* Task brief:
Only the lines below between the ones containing "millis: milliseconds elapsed" and "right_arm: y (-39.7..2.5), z", inclusive, are to be reproduced, each exactly as it stands.

* Given data:
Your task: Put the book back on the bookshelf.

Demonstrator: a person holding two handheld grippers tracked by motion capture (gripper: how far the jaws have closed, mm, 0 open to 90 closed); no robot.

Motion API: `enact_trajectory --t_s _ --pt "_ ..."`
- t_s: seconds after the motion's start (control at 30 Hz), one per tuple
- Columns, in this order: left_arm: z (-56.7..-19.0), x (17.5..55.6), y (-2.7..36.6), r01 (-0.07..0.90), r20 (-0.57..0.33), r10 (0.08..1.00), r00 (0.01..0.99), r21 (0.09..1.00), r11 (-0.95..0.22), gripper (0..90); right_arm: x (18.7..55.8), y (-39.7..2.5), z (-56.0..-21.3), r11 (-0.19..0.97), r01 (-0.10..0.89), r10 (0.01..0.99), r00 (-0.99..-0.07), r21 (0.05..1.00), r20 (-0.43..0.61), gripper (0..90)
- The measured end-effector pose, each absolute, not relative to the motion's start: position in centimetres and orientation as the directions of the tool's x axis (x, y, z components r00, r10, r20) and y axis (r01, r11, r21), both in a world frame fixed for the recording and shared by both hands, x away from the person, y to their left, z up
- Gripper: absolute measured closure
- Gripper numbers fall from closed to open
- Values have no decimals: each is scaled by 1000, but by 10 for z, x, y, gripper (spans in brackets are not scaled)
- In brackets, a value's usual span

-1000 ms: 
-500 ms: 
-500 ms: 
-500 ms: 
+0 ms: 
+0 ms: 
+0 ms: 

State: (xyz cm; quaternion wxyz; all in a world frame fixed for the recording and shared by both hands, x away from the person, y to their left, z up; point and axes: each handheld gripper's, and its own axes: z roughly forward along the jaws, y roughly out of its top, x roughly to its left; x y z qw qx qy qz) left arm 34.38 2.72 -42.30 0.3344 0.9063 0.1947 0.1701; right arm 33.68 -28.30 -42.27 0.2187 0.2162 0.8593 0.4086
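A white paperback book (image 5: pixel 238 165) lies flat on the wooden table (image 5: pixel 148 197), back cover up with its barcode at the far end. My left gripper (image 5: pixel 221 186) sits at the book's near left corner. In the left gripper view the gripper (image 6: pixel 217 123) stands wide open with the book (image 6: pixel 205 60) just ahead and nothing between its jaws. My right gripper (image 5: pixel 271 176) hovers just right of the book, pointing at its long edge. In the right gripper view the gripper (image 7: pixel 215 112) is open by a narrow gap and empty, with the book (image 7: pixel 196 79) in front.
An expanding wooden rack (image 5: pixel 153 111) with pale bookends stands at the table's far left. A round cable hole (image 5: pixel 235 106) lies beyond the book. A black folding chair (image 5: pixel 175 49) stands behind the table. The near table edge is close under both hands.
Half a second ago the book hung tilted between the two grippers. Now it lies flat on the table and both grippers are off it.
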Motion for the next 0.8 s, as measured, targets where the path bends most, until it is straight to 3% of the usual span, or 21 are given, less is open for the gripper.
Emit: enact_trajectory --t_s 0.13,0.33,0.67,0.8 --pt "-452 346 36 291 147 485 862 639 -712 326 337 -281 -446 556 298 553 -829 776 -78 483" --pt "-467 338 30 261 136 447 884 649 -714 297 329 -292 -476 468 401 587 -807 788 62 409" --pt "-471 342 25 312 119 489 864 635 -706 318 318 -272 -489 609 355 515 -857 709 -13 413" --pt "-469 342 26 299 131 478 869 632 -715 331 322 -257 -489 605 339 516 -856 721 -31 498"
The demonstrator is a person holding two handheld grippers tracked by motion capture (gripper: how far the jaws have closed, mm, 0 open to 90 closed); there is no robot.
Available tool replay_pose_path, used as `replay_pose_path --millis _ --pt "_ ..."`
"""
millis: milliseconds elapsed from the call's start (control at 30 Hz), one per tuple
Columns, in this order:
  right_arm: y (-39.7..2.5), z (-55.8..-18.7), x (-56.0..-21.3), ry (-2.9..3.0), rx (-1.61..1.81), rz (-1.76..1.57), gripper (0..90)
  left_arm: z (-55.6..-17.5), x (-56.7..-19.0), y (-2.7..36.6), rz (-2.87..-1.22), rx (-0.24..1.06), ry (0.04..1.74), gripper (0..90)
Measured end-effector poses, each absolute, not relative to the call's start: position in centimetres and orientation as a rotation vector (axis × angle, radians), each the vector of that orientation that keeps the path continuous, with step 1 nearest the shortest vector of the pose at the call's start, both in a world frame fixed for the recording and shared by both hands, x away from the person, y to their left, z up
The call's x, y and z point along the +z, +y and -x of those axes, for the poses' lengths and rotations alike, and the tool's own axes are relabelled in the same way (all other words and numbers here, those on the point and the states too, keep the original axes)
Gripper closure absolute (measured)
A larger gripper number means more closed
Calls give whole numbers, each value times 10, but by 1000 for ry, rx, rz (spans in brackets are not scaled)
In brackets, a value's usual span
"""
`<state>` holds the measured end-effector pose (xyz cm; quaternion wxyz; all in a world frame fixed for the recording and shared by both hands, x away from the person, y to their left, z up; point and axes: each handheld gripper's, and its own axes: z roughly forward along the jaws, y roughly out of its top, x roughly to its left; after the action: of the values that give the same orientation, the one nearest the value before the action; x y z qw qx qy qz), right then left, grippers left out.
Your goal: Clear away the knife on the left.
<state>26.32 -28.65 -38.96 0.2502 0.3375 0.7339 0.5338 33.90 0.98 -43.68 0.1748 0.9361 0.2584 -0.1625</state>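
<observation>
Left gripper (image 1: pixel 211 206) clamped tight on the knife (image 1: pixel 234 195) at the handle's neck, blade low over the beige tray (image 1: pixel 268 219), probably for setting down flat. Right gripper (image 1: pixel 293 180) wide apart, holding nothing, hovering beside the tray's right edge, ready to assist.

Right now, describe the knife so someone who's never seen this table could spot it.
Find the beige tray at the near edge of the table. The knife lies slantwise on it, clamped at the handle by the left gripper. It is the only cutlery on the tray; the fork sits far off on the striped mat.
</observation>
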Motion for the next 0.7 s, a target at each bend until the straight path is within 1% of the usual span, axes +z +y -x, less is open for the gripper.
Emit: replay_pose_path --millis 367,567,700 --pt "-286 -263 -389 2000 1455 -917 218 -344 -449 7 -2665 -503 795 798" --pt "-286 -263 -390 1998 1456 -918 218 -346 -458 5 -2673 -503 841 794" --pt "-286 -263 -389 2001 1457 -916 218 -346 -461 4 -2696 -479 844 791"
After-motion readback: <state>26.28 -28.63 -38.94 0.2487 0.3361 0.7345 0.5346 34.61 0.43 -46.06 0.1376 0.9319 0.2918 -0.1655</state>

* Result for this task:
millis: milliseconds elapsed from the call's start (control at 30 Hz), one per tuple
Columns, in this order:
  right_arm: y (-39.7..2.5), z (-55.8..-18.7), x (-56.0..-21.3), ry (-2.9..3.0), rx (-1.61..1.81), rz (-1.76..1.57), gripper (0..90)

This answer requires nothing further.